Given information section start

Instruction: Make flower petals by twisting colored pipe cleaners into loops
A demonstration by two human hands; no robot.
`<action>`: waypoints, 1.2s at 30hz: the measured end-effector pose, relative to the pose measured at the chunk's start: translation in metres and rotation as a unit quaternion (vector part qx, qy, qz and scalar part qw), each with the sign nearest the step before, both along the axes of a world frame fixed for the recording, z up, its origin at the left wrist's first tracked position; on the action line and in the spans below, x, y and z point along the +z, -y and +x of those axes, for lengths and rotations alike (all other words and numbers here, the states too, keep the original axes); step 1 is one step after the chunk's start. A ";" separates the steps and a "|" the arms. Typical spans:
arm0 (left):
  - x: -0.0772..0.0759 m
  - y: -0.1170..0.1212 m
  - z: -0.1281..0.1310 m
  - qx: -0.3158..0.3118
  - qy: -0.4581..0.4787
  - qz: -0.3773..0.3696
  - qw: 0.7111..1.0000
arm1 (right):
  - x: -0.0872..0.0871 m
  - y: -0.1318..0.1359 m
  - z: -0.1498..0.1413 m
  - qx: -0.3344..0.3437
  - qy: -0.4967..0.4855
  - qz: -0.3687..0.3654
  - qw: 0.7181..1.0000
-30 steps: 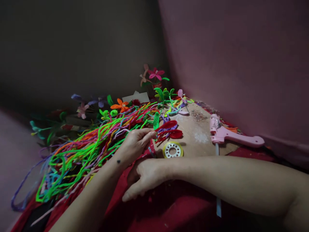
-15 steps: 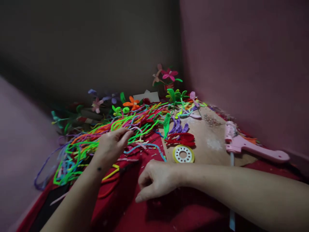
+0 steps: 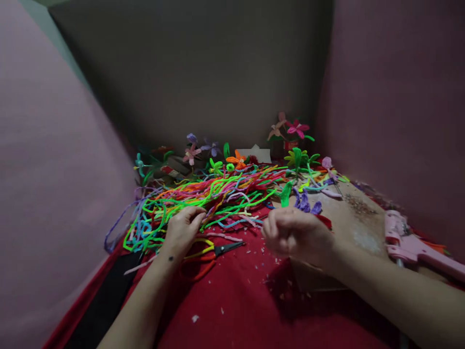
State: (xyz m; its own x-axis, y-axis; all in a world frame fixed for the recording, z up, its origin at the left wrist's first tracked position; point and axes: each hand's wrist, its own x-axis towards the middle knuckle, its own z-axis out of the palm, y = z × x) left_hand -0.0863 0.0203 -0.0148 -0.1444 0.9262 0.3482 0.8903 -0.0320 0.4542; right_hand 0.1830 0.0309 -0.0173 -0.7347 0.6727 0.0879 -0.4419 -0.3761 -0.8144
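Over the front edge of a heap of colourful pipe cleaners [image 3: 214,190], my left hand [image 3: 183,230] is closed with thumb and fingertips pinched together; what they hold, if anything, cannot be made out. A pair of scissors [image 3: 228,248] with yellow and red handles lies just right of that wrist. My right hand [image 3: 296,235] hovers at the left side of a cardboard sheet [image 3: 359,213], fingers curled in, their contents hidden. Behind it are purple fuzzy petals [image 3: 305,201], a green fuzzy leaf [image 3: 286,194] and part of a red fuzzy piece [image 3: 324,221].
A pink glue gun [image 3: 417,253] lies on the right, partly behind my right forearm. Fuzzy flowers, including an orange one [image 3: 237,159] and a pink one [image 3: 298,128], stand at the back. Scraps dot the red cloth [image 3: 218,315]. Walls enclose the far sides.
The view has swung left. My right hand has risen and moved forward, now covering the tape roll and most of the red pieces. More of the scissors shows. My left hand stays pinched by the heap.
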 end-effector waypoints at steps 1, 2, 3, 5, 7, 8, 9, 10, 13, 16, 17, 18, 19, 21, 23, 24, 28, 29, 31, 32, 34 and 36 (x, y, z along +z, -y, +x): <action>-0.002 -0.001 0.001 -0.007 -0.006 0.000 1.000 | 0.005 -0.004 0.004 -0.021 -0.031 -0.026 0.999; -0.003 -0.002 0.002 -0.012 -0.013 -0.001 1.000 | 0.011 -0.010 0.009 -0.046 -0.053 -0.041 0.997; -0.004 -0.005 0.003 -0.014 -0.022 -0.002 1.000 | 0.016 -0.016 0.015 -0.066 -0.070 -0.046 0.994; -0.007 -0.012 0.005 -0.011 -0.044 -0.008 0.999 | 0.025 -0.027 0.027 -0.108 -0.109 -0.036 0.988; -0.011 -0.022 0.006 -0.006 -0.066 -0.018 0.998 | 0.033 -0.037 0.039 -0.138 -0.140 -0.029 0.980; -0.013 -0.026 0.007 -0.002 -0.075 -0.022 0.997 | 0.036 -0.040 0.045 -0.145 -0.158 -0.020 0.977; -0.015 -0.030 0.007 0.003 -0.083 -0.024 0.996 | 0.039 -0.042 0.049 -0.154 -0.172 -0.015 0.973; -0.016 -0.033 0.008 0.007 -0.090 -0.025 0.996 | 0.042 -0.044 0.053 -0.166 -0.179 -0.010 0.970; -0.019 -0.036 0.011 0.014 -0.098 -0.019 0.995 | 0.046 -0.046 0.058 -0.215 -0.152 0.019 0.965; -0.018 -0.033 0.012 0.015 -0.092 -0.005 0.996 | 0.040 -0.051 0.053 -0.261 -0.020 0.099 0.960; -0.018 -0.032 0.012 0.017 -0.089 0.000 0.996 | 0.036 -0.053 0.051 -0.272 0.056 0.140 0.950; -0.017 -0.031 0.011 0.019 -0.086 0.004 0.996 | 0.032 -0.055 0.048 -0.279 0.127 0.177 0.935; -0.017 -0.030 0.011 0.020 -0.084 0.009 0.996 | 0.028 -0.058 0.045 -0.281 0.177 0.207 0.921; -0.018 -0.028 0.009 0.023 -0.084 0.019 0.996 | 0.021 -0.061 0.042 -0.272 0.186 0.223 0.917; -0.018 -0.026 0.008 0.025 -0.089 0.036 0.995 | 0.019 -0.064 0.042 -0.284 0.172 0.228 0.915; -0.018 -0.025 0.007 0.025 -0.095 0.047 0.994 | 0.019 -0.066 0.042 -0.299 0.180 0.236 0.907; -0.010 -0.022 0.017 0.012 -0.141 0.100 0.985 | 0.026 -0.076 0.037 -0.370 0.356 0.334 0.790; -0.007 -0.023 0.023 0.003 -0.156 0.108 0.982 | 0.027 -0.081 0.033 -0.378 0.418 0.369 0.739; -0.001 -0.028 0.039 -0.024 -0.184 0.115 0.976 | 0.029 -0.092 0.021 -0.343 0.561 0.470 0.589; 0.000 -0.033 0.049 -0.045 -0.198 0.111 0.973 | 0.029 -0.098 0.014 -0.329 0.587 0.483 0.560; 0.001 -0.045 0.069 -0.083 -0.222 0.102 0.966 | 0.026 -0.109 -0.001 -0.308 0.621 0.497 0.522; -0.002 -0.059 0.087 -0.101 -0.240 0.092 0.961 | 0.022 -0.117 -0.014 -0.278 0.657 0.509 0.481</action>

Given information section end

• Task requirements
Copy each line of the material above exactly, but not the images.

• Task answer
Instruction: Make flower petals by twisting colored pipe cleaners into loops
A demonstration by two human hands; no robot.
`<action>`: waypoints, 1.2s at 30hz: the measured end-effector pose, relative to the pose measured at the chunk's start: translation in metres and rotation as a unit quaternion (vector part qx, qy, qz and scalar part qw), each with the sign nearest the step before, both along the axes of a world frame fixed for the recording, z up, its origin at the left wrist's first tracked position; on the action line and in the spans below, x, y and z point along the +z, -y and +x of those axes, for lengths and rotations alike (all other words and numbers here, the states too, keep the original axes); step 1 is one step after the chunk's start. A ";" separates the steps and a "|" the arms. Typical spans:
arm0 (left):
  - x: -0.0772..0.0759 m
  - y: -0.1170..0.1212 m
  - z: -0.1281..0.1310 m
  - qx: -0.3158..0.3118
  - qy: -0.4581..0.4787
  - qz: -0.3773..0.3696
  - qw: 0.7111..1.0000
arm1 (right):
  - x: -0.0872..0.0871 m
  - y: -0.1318..0.1359 m
  - z: -0.1498..0.1413 m
  - qx: -0.3344..0.3437
  - qy: -0.4967..0.4855
  - qz: -0.3687..0.3654
  - qw: 0.7181..1.0000
-30 steps: 
-15 steps: 
+0 steps: 
State: (xyz m; its own x-axis, y-axis; all in a world frame fixed for the recording, z up, its origin at the left wrist's first tracked position; point and axes: each hand's wrist, its own x-axis towards the middle knuckle, its own z-axis out of the palm, y = z × x) left_hand -0.0863 0.0203 -0.0148 -0.1444 0.9262 0.3482 0.8903 -0.0320 0.4542; right_hand 0.1830 0.0309 -0.0173 -0.7347 0.6727 0.0879 -0.4419 -0.3761 -0.8144
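Over the front edge of a heap of colourful pipe cleaners [image 3: 214,190], my left hand [image 3: 183,230] is closed with thumb and fingertips pinched together; what they hold, if anything, cannot be made out. A pair of scissors [image 3: 228,248] with yellow and red handles lies just right of that wrist. My right hand [image 3: 296,235] hovers at the left side of a cardboard sheet [image 3: 359,213], fingers curled in, their contents hidden. Behind it are purple fuzzy petals [image 3: 305,201], a green fuzzy leaf [image 3: 286,194] and part of a red fuzzy piece [image 3: 324,221].
A pink glue gun [image 3: 417,253] lies on the right, partly behind my right forearm. Fuzzy flowers, including an orange one [image 3: 237,159] and a pink one [image 3: 298,128], stand at the back. Scraps dot the red cloth [image 3: 218,315]. Walls enclose the far sides.
The view has swung left. My right hand has risen and moved forward, now covering the tape roll and most of the red pieces. More of the scissors shows. My left hand stays pinched by the heap.
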 end-effector waypoints at steps 1, 2, 3, 5, 7, 8, 9, 10, 13, 16, 17, 18, 19, 21, 23, 24, 28, 29, 31, 32, 34 and 36 (x, y, z along +z, -y, +x): <action>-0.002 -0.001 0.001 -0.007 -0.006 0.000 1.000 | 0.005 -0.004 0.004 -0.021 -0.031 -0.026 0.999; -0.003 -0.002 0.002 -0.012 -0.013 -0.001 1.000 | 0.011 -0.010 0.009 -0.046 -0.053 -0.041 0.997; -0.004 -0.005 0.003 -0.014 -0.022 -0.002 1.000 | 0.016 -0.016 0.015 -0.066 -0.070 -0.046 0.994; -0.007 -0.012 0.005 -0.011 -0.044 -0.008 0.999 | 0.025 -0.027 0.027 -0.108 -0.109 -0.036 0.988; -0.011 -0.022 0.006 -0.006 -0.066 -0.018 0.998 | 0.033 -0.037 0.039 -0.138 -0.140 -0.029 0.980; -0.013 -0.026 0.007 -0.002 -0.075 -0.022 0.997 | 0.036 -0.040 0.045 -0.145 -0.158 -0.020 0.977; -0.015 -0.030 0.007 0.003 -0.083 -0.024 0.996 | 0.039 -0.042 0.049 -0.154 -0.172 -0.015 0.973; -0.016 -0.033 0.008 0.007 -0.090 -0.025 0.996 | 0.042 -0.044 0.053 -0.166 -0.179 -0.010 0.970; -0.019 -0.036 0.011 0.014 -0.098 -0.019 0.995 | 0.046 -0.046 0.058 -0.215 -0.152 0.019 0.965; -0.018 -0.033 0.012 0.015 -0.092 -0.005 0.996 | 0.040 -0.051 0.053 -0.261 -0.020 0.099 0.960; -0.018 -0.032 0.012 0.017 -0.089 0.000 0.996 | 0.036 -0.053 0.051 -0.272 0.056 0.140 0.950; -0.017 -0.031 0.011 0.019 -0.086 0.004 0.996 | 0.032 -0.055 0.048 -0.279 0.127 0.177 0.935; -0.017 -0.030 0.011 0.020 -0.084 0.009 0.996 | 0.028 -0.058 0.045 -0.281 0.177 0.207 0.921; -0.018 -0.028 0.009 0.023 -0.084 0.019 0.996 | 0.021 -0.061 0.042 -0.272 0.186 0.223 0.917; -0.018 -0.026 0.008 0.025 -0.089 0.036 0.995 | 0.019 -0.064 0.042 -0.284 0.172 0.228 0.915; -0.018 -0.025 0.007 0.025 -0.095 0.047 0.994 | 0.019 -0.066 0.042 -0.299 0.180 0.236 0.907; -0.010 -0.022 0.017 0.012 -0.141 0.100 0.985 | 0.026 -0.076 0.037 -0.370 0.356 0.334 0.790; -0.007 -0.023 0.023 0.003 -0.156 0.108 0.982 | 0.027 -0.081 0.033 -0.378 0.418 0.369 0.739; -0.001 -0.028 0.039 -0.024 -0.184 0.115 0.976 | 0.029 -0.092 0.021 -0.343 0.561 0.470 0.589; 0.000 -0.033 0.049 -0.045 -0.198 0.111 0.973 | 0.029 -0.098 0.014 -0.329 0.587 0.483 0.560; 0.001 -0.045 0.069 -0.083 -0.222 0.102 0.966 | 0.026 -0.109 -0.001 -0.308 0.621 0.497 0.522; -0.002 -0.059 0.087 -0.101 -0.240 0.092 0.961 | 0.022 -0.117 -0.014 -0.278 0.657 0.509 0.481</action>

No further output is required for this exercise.